The Hoosier Dixie Highway was a Dixie Highway feeder road that connected Goshen to the Dixie Highway in two places – one at Cincinnati, and the other at Dublin. One of the branches of the Dixie Highway would traverse the Indiana countryside from Indianapolis to Richmond via the old National Road, which would become part of the National Old Trails Road. The Hoosier Dixie section from New Castle to Dublin would connect the three highways. And even the promoters of the Hoosier Dixie Highway made sure to avoid using a direct road between the two. The Dublin Pike, a former toll road connecting New Castle and Dublin, would have been the most logical to use. And, for the southern and northern ends, it does. Out of New Castle, it follows Dublin Pike until it reaches what is now Henry County Road 300S. The HDH turned due east along this county road, then turned south along Henry County Road 600E. It then connected back into Dublin Pike when 600E ends, following the old Pike into New Lisbon. Coming out of New Lisbon, the HDH turned due south on (what is not) Wilbur Wright Road for a journey to Henry County Road 700S. Turning east on 700S will take the HDH traveler back to the Dublin Pike, and on into Dublin and a crossing of the National Road.
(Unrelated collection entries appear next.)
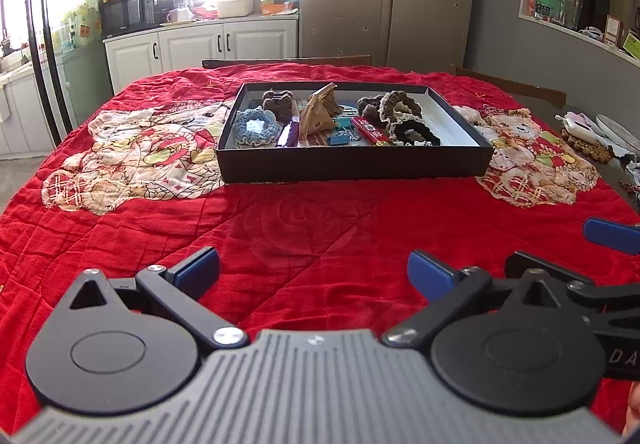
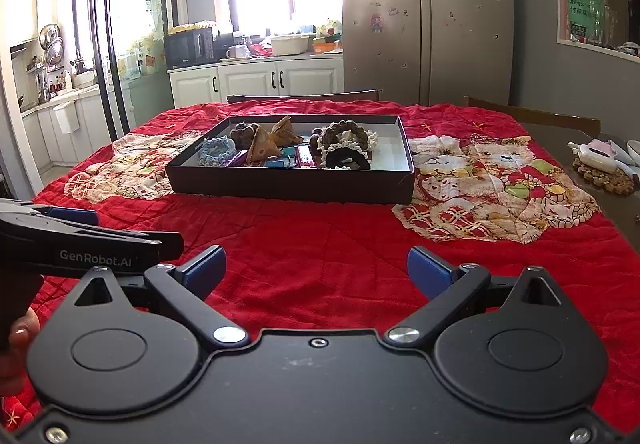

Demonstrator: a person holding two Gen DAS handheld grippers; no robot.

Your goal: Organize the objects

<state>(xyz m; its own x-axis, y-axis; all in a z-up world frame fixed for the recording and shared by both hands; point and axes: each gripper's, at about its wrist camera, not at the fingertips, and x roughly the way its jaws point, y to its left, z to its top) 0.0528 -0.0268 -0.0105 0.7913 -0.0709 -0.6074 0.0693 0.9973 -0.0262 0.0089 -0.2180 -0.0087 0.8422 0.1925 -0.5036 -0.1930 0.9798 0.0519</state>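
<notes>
Left gripper point(image 1: 313, 270) and right gripper point(image 2: 316, 270) spread wide and empty, above red quilt point(image 1: 320, 228), filled black tray point(image 1: 352, 164) beyond

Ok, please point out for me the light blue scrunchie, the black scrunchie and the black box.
light blue scrunchie point(image 1: 256, 127), left wrist view, on its knitted ring.
black scrunchie point(image 1: 416, 132), left wrist view, on its dark ruffled edge.
black box point(image 1: 352, 164), left wrist view, on its near outer wall.

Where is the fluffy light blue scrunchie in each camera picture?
Left wrist view: light blue crocheted scrunchie lies at the left end of the shallow black box, left of centre.
Right wrist view: it again lies at the box's left end.
Shared landmark: the tan woven pyramid pouch just right of it.
</notes>
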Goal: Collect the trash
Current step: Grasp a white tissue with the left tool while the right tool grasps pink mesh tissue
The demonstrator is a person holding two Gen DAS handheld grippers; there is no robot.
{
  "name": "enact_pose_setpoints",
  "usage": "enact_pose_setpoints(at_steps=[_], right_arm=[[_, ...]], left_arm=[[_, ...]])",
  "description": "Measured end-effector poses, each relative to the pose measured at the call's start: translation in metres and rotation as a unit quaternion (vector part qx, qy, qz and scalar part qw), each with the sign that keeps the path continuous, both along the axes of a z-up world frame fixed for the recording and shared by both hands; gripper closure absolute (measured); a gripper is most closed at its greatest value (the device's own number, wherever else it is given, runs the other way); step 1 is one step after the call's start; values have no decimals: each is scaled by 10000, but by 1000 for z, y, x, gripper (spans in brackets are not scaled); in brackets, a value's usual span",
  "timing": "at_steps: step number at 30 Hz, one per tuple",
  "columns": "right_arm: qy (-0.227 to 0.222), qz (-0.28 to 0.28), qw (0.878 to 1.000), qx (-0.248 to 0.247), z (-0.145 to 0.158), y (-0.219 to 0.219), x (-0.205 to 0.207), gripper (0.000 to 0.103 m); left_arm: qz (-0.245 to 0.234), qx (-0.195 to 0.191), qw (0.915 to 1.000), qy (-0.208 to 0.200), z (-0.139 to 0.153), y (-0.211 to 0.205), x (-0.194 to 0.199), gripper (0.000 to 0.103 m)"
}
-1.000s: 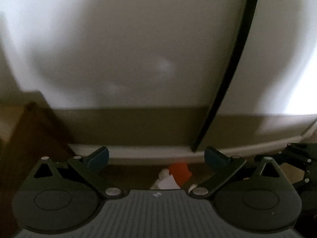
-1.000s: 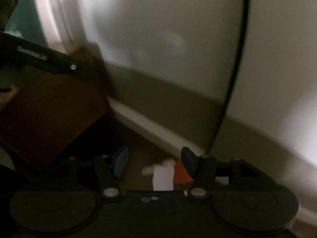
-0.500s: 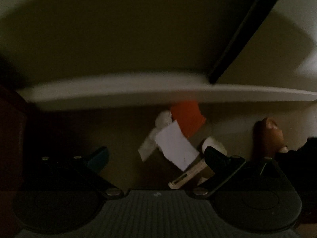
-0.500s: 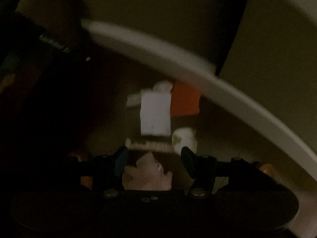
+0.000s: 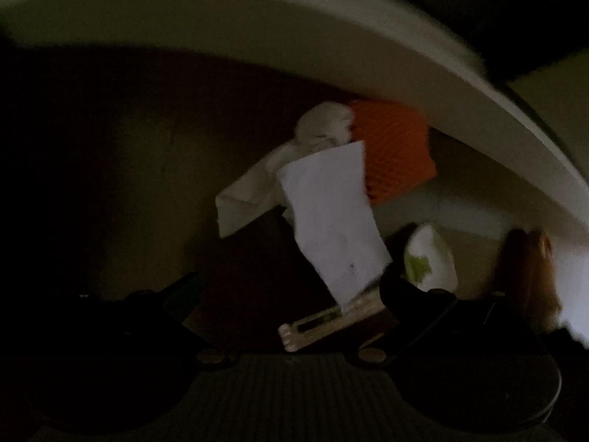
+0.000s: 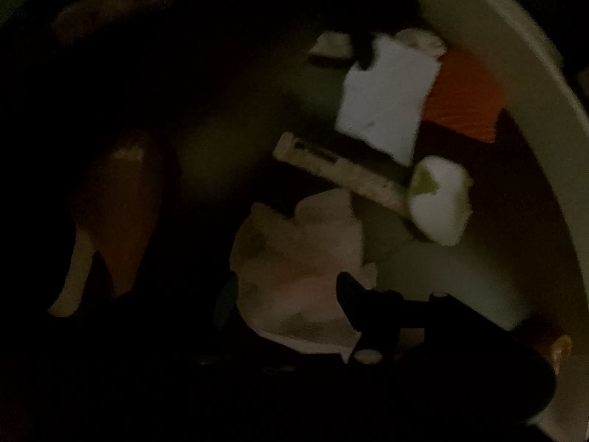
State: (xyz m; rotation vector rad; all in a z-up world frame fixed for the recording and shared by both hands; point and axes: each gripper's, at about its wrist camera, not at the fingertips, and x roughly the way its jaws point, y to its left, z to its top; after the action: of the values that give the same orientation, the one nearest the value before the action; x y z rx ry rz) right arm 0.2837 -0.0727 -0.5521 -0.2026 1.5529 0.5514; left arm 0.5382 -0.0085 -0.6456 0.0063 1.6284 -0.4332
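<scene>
The scene is dark. Trash lies on the floor by a white baseboard (image 5: 331,51): a white paper slip (image 5: 331,217), an orange piece (image 5: 394,151), a crumpled white tissue (image 5: 254,188), a flat beige stick (image 5: 327,322), and a white-and-green lump (image 5: 429,261). My left gripper (image 5: 289,287) is open and empty, just short of the stick. In the right wrist view the paper slip (image 6: 386,99), orange piece (image 6: 465,99), stick (image 6: 338,171) and lump (image 6: 440,199) show again. My right gripper (image 6: 285,294) is open around a pale crumpled wad (image 6: 298,269); I cannot tell if it touches.
A brown drumstick-shaped object (image 6: 114,206) lies at the left in the right wrist view; a brown object (image 5: 530,276) sits at the right in the left wrist view. The white baseboard (image 6: 522,84) bounds the right side. Dark furniture fills the left.
Both grippers have tipped down from the wall toward the floor and moved closer to the trash. The pale wad has come between the right fingers. Both stayed open.
</scene>
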Motion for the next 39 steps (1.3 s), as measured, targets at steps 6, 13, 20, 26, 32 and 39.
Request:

The Tip Top Trail, connecting Madison on the Ohio River to Rome City near the Michigan state line, had mainly been taken into the state highway system by 1923. One section, connecting Oakville to Muncie, however, didn’t make it. Before it was moved, the original SR 13, which would become part of SR 3 with the Great Renumbering, followed what is now Prairie Road north to Main Street in Springport. It then turned west along Main Street to what is now County Road 50W. North along CR 50W, at the town of Oakville, the new SR 13 and the Tip Top Trail parted ways. The TTT continued north into Cowan. There it turned west on what is now County Road 600S just to turn north again on Cowan Road for its journey into Muncie. At Hoyt Road, the TTT would turn northeast. This section of Hoyt Avenue would later become SR 67. The Tip Top Trail entered Muncie from the southwest, the new SR 13 entered from the southeast.

These are just a few examples of roads that would connect the small towns of Indiana to each other, but were left behind when the Indiana State Highway Commission started its work. These sections of roads never made into the state highway system. Others would be taken into the system, then either just dropped or bypassed for a better route. I will be covering more of these in a later post.